## REQUIREMENT
All lines in the data that hold the word "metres" need copying.

## STORED DATA
*** Block opens ***

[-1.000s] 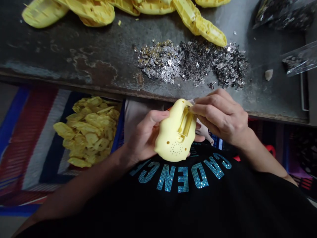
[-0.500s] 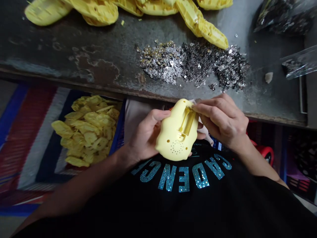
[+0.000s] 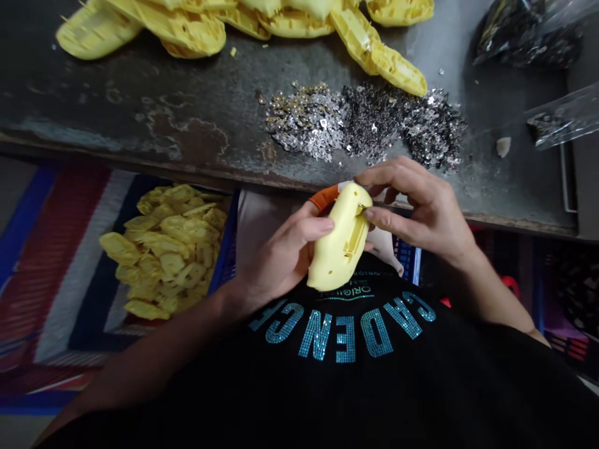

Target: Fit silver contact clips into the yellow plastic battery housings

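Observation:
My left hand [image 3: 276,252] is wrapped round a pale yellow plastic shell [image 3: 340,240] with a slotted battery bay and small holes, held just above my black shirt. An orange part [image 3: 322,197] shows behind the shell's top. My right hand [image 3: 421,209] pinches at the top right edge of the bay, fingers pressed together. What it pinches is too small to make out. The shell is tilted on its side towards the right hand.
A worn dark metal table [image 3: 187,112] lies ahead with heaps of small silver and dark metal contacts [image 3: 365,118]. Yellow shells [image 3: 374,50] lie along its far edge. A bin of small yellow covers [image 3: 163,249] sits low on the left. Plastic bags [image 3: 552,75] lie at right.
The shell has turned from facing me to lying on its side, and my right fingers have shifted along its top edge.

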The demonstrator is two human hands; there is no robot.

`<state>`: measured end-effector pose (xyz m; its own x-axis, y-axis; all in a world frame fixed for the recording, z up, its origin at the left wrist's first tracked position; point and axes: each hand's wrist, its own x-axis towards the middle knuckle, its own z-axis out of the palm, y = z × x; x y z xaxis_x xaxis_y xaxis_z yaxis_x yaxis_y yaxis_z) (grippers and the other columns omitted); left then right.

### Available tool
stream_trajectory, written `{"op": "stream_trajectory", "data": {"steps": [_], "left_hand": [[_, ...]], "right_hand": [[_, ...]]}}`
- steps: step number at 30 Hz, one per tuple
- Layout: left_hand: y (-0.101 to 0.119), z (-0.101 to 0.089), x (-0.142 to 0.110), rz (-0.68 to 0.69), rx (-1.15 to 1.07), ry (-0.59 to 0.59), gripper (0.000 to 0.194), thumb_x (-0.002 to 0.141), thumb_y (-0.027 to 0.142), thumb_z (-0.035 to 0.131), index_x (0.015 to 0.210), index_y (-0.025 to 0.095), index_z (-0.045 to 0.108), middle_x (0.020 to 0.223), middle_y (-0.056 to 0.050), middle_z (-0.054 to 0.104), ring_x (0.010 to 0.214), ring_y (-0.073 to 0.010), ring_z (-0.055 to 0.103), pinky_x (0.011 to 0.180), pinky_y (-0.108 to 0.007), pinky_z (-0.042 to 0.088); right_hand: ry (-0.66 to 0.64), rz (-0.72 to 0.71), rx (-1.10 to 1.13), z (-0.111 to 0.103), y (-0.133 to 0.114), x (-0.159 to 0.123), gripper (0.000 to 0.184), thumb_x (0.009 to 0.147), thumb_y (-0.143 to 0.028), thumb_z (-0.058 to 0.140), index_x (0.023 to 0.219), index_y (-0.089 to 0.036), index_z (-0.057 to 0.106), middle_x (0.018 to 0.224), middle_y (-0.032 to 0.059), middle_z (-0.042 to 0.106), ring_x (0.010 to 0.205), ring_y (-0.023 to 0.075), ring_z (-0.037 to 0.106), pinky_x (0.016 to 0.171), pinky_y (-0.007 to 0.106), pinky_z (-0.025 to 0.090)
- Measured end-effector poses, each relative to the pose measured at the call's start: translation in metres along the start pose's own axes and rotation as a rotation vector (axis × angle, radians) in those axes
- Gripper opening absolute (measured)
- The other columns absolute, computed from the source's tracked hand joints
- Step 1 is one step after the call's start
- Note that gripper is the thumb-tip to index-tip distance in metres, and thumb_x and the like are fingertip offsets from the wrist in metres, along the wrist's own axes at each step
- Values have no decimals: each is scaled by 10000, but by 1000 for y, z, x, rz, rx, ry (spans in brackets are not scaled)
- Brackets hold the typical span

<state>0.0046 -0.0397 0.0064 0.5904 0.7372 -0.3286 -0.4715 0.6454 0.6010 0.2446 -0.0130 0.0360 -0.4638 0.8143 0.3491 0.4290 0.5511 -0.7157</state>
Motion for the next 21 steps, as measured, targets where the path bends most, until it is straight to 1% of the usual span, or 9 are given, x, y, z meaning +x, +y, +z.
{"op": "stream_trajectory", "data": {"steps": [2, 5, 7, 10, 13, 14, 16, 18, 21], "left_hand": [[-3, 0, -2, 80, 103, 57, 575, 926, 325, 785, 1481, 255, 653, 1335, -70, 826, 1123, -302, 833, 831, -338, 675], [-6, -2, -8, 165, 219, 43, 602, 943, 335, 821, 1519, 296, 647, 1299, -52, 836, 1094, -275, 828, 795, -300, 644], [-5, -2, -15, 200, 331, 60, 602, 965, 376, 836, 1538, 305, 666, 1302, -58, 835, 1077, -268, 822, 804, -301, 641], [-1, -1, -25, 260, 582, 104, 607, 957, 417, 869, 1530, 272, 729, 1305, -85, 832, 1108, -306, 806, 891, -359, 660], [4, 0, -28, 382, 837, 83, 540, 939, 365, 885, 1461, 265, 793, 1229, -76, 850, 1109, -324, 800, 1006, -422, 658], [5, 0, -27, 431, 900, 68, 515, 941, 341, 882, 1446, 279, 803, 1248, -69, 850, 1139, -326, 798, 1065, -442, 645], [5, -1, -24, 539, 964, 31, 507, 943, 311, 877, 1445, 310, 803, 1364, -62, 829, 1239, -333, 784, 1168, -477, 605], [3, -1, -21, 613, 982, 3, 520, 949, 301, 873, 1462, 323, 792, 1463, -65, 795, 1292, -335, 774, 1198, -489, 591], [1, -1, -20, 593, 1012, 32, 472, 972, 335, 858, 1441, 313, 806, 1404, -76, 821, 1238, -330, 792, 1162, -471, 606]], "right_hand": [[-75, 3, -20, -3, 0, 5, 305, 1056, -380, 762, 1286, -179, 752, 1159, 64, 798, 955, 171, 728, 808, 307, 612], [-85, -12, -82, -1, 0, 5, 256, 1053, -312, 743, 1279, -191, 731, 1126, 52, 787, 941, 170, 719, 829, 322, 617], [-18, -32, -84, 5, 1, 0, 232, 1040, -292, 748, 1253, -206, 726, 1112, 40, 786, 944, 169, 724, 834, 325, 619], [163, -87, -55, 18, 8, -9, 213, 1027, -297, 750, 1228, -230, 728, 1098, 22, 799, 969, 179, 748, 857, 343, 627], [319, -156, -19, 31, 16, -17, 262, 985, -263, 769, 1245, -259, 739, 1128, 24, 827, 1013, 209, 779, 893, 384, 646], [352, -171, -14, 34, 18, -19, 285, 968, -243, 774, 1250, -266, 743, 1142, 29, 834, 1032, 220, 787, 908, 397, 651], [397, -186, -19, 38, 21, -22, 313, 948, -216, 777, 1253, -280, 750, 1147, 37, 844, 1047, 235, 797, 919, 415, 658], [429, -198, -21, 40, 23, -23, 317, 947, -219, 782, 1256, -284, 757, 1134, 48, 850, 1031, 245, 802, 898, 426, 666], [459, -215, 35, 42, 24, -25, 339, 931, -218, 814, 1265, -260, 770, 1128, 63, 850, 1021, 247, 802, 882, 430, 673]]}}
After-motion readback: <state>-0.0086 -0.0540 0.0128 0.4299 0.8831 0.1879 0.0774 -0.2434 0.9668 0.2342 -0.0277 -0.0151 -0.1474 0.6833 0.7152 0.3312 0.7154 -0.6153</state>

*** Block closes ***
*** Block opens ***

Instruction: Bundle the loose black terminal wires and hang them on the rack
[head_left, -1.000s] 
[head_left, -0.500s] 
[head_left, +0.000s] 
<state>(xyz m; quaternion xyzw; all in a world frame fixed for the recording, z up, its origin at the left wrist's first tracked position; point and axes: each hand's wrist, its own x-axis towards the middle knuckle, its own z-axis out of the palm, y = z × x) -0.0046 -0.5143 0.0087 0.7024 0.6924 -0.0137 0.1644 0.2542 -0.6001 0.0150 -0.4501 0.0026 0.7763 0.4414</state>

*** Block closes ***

## EXERCISE RESPONSE
- Measured end-effector poses, each relative to the pose measured at the call's start: translation in metres along the start pose's own axes and rotation as a rotation vector (axis × angle, radians) in those axes
- Note that gripper is the thumb-tip to index-tip distance in metres, and thumb_x and the like are fingertip offsets from the wrist in metres, along the wrist's own axes at each step

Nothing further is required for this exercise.